Federico Faggin, padre del microprocesador: «La conciencia no es una propiedad del cerebro; el cerebro es un terminal, un puente entre la conciencia y el mundo físico», y por suerte para nosotros, los robots carecerán de ella, por lo que no nos dominarán»

El inventor del microchip, Federico Faggin

Por: Juan Manuel Delgado

En los últimos años, el inventor del microchip ha centrado su trabajo en estudiar la conciencia, la física cuántica, el libre albedrío y la IA, dejando a un lado el desarrollo de hardware.

Cada vez que la inteligencia artificial da un nuevo salto tecnológico, vuelve la misma pregunta: ¿llegará el momento en que las máquinas sean tan inteligentes que puedan superar a los seres humanos? 

El debate lleva años abierto y, con la aparición de modelos cada vez más avanzados, no ha hecho más que intensificarse.
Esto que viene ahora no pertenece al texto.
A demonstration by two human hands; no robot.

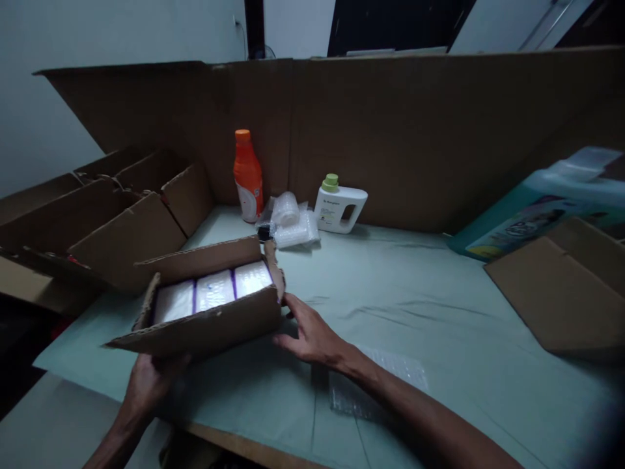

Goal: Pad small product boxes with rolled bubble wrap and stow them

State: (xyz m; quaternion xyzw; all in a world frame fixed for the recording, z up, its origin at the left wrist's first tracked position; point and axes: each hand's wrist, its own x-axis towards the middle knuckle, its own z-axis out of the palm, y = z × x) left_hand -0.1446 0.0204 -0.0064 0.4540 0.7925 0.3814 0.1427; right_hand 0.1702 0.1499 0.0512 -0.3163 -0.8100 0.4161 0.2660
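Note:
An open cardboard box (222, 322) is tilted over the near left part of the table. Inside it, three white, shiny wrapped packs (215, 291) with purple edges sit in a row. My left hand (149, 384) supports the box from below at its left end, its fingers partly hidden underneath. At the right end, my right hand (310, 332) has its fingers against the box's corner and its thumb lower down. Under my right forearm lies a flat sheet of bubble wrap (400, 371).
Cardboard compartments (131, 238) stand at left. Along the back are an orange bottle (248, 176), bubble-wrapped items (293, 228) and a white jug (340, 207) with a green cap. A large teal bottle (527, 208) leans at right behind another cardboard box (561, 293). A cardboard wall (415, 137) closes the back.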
Sin embargo, hay una voz autorizada que cree que ese escenario nunca llegará.

Se trata de Federico Faggin, el ingeniero italiano que lideró el desarrollo del primer microprocesador comercial, por lo que es conocido en todo el mundo como el padre del microchip.

Tal y como explica en una entrevista, la clave está en una diferencia que, a su juicio, separa para siempre a las personas de cualquier inteligencia artificial: la conciencia.

Para Federico Faggin, el cerebro no crea la conciencia, solo la conecta con el mundo

Imagen: Federico Faggin

Cuando asegura que “la conciencia no es una propiedad del cerebro, el cerebro es un terminal, un puente entre la conciencia y el mundo físico”, está proponiendo una forma completamente distinta de entender cómo funciona la mente humana.

Según su planteamiento, el cerebro procesa la información que recibe de los sentidos, coordina el pensamiento y permite interactuar con el entorno, pero no sería el lugar donde nace la conciencia.

Esa experiencia subjetiva que permite sentir, percibir emociones, tomar decisiones o ser conscientes de nuestra propia existencia tendría un origen distinto, mientras que el cerebro actuaría como un intermediario entre esa conciencia y el cuerpo.

Esta idea desafía la explicación tradicional, que sostiene que la conciencia surge de la actividad de las neuronas. Para Faggin, ocurre exactamente lo contrario: el cerebro es la herramienta mediante la que la conciencia puede expresarse en el mundo físico.

Esa es la razón por la que cree que la inteligencia artificial nunca será como un ser humano.

Imagen: Inteligencia artificial. Magnific.

Es importante mencionar que esta teoría también explica por qué Federico Faggin rechaza la idea de que los robots con inteligencia acaben dominando a la humanidad.

Y es que, en su opinión, una inteligencia artificial puede aprender, analizar cantidades inmensas de información, reconocer patrones o resolver problemas complejos, pero todo ello sigue siendo procesamiento de datos.

Lo que nunca podrá hacer, según sostiene, es experimentar la realidad de la misma forma que una persona, ya que no tendrá emociones, ni libre albedrío, ni una experiencia consciente de su propia existencia. En otras palabras, podrá simular determinados comportamientos humanos, pero no sentirlos realmente.

Por ese motivo considera que inteligencia y conciencia son conceptos completamente diferentes. Una máquina puede seguir aumentando su capacidad de cálculo indefinidamente, pero eso no significa que llegue a desarrollar conciencia.

Del primer microprocesador a investigar el mayor misterio del ser humano

Nacido en Vicenza, Italia, fue el ingeniero que lideró el desarrollo del Intel 4004, considerado el primer microprocesador comercial de la historia. Más tarde participó en los procesadores 8008 y 8080, fundó Zilog, donde creó el histórico Z80, y años después cofundó Synaptics, empresa pionera en tecnologías de interacción táctil.

Su trayectoria fue reconocida en 2010 con la Medalla Nacional de Tecnología e Innovación de Estados Unidos. Sin embargo, en los últimos años ha orientado gran parte de su trabajo hacia un campo muy distinto: comprender la naturaleza de la conciencia y su relación con la física, la filosofía y la inteligencia artificial.

Para Federico Faggin, ese sigue siendo el mayor desafío científico pendiente. Mientras no entendamos qué es realmente la conciencia, sostiene, ninguna máquina podrá cruzar la frontera que separa a un sistema inteligente de un ser verdaderamente consciente.